A job is one unit of work. Every module runs as a job. Jobs are isolated, observable, resumable.
State machine
┌─────────┐ queue picks ┌─────────┐ success ┌──────┐
│ pending │ ────────────────► │ running │ ────────────► │ done │
└─────────┘ └─────────┘ └──────┘
│ │
│ user cancels │ fatal error
▼ ▼
┌───────────┐ ┌────────┐
│ cancelled │ │ failed │
└───────────┘ └────────┘
done / failed / cancelled ──── (after 7 days) ────► expired
| State | Meaning |
|---|---|
pending |
Created, sitting in the FIFO queue |
running |
Picked by a worker, executing |
done |
Completed successfully, results downloadable |
failed |
Errored out (see error_message) |
cancelled |
Cancelled via the UI or API |
expired |
More than 7 days since terminal state — result files purged |
Transitions and queue assignment are atomic; a job is never picked twice.
Creation
POST /api/jobs { "queries": [...], "zones": [...] } # creates a scrap job
POST /api/jobs/{type} { ...module-specific params } # typed shortcut
See Jobs API.
Observability
GET /api/jobs/{id} # status, counters, metadata
GET /api/jobs/{id}/stream # SSE: status / log / done
The stream closes when the job terminates.
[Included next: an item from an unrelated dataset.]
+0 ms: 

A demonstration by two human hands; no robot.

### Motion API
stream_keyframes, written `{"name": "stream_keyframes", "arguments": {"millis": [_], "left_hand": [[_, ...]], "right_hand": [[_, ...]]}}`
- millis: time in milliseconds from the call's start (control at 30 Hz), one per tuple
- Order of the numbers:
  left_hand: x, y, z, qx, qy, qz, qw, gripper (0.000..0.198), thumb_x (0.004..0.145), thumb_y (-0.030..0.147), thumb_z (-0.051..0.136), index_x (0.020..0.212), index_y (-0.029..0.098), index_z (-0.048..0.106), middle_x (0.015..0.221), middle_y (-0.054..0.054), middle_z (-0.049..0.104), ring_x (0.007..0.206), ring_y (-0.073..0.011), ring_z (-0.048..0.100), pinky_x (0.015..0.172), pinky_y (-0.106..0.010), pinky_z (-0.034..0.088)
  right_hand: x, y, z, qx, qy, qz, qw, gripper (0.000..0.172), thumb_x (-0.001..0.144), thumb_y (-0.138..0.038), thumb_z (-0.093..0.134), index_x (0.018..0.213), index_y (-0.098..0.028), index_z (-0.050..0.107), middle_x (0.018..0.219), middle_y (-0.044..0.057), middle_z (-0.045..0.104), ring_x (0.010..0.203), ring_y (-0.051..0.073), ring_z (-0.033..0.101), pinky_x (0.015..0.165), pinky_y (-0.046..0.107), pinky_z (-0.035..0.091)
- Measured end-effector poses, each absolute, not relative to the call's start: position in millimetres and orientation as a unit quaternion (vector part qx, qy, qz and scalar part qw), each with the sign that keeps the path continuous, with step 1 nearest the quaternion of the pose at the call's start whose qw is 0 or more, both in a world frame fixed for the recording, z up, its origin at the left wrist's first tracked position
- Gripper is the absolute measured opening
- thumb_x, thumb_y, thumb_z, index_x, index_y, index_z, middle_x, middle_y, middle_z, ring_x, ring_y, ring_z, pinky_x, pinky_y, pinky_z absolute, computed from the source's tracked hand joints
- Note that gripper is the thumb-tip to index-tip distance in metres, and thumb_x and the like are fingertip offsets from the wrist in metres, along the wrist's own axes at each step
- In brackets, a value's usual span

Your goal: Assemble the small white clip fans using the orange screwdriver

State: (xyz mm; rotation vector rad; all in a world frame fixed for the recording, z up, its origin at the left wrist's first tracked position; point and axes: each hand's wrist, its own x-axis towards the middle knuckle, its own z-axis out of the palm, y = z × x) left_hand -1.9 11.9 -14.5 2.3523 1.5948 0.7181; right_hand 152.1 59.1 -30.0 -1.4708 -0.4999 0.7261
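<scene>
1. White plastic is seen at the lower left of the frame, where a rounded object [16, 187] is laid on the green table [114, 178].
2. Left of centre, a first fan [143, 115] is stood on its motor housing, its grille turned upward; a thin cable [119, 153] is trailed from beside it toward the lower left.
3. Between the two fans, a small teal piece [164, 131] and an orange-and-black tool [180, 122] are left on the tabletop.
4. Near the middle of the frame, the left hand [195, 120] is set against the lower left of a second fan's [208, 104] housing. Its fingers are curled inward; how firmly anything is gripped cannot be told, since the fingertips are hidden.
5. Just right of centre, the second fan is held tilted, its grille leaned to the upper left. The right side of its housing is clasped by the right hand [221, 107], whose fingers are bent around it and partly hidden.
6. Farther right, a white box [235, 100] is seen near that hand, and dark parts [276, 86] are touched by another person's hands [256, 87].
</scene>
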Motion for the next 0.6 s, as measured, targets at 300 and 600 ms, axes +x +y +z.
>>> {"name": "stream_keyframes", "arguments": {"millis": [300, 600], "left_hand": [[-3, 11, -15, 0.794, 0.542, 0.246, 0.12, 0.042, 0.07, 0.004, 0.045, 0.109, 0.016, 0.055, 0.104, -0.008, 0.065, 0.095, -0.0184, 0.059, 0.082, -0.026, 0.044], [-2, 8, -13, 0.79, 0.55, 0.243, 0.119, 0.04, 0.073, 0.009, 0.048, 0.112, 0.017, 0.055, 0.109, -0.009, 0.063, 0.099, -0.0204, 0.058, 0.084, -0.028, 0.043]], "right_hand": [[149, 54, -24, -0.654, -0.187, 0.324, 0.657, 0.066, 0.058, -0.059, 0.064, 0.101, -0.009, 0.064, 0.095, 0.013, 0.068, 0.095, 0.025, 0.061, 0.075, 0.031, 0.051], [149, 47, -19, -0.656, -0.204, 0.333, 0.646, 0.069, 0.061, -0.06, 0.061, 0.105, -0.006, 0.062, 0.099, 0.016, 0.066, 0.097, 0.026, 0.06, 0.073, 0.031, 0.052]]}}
Safety timeout: 6 hours. Event payloads: see States & SSE events.
Results
GET /api/jobs/{id}/download?format=csv|json|xlsx
GET /api/jobs/{id}/items?offset=0&limit=200
Results live 7 days after terminal state, then are purged. The job record remains.
Errors & retries
A failed job exposes error_message and error_count (items that errored inside the job — a job can be done with error_count > 0).
POST /api/jobs/{id}/resume
Creates a new attempt resuming from the last successful item.
Cancellation
POST /api/jobs/{id}/cancel # keeps partial results
DELETE /api/jobs/{id} # cancels and removes record
Concurrency
- Up to 5 simultaneous jobs per user (queued beyond)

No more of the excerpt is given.